Ormonde Stakes
- Class: Group 3
- Location: Chester Racecourse Chester, England
- Inaugurated: 1936
- Race type: Flat / Thoroughbred
- Sponsor: Ladbrokes
- Website: Chester

Race information
- Distance: 1m 5f 84y (2,692m)
- Surface: Turf
- Track: Left-handed
- Qualification: Four-years-old and up
- Weight: 9 st 2 lb Allowances 3 lb for fillies and mares Penalties 7 lb for Group 1 winners * 5 lb for Group 2 winners * 3 lb for Group 3 winners * * since 31 August last year
- Purse: £140,000 (2024) 1st: £79,394

= Ormonde Stakes =

Flat horse race in Britain

The Ormonde Stakes is a Group 3 flat horse race in Great Britain open to horses aged four years or older. It is run over a distance of 1 mile, 5 furlongs and 84 yards (2944 yd) at Chester in May.

==History==
The event is named after Ormonde, a famous racehorse foaled at Eaton Hall in Cheshire. The original version was a 5-furlong race for two-year-olds.

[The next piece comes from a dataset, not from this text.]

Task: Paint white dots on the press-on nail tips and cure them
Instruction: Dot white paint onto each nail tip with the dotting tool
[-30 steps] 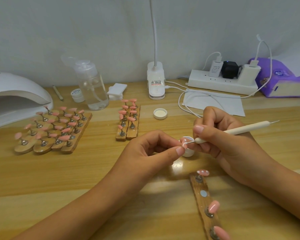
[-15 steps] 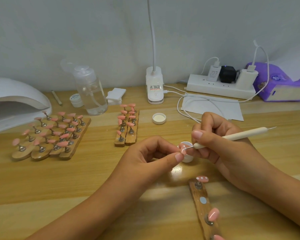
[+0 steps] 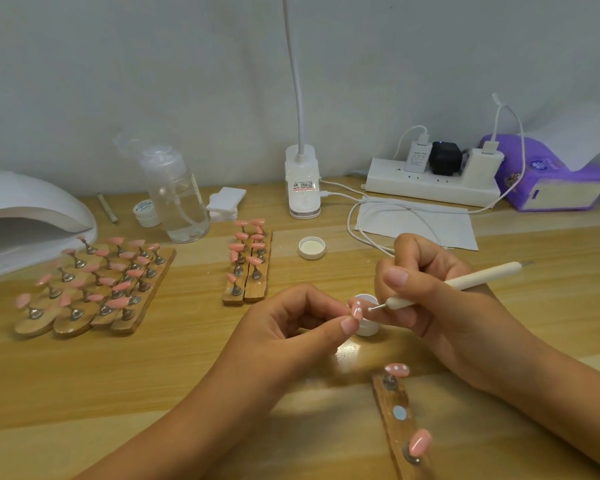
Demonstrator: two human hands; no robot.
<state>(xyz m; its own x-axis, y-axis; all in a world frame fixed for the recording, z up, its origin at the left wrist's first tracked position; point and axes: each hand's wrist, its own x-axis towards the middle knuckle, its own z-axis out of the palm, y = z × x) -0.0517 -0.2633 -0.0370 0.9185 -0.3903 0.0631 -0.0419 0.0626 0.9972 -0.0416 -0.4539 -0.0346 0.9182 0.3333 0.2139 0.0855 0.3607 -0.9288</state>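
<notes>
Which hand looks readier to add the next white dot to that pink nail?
The right hand: it grips the dotting pen, whose metal point sits just beside the pink nail. The left hand is busy pinching that nail, so it likely only steadies it.

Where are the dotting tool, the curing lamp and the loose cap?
dotting tool (image 3: 482, 277), head view, on its white handle.
curing lamp (image 3: 25, 195), head view, on its white dome.
loose cap (image 3: 312, 247), head view, on its inner face.

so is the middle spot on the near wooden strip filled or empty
Empty: the middle disc on the near strip is bare; a dotted tip and a plain pink tip stand on the spots either side.
</notes>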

The present Ormonde Stakes was established in 1936. It was initially open to horses aged three or older, and contested over 1 mile, 5 furlongs and 75 yards. The first running was won by Quashed.

The race was confined to three-year-olds and cut to 1 mile, 2 furlongs and 10 yards in 1955. Its previous distance was restored in 1958, and from this point it was restricted to older horses. It was extended by several yards in 1970.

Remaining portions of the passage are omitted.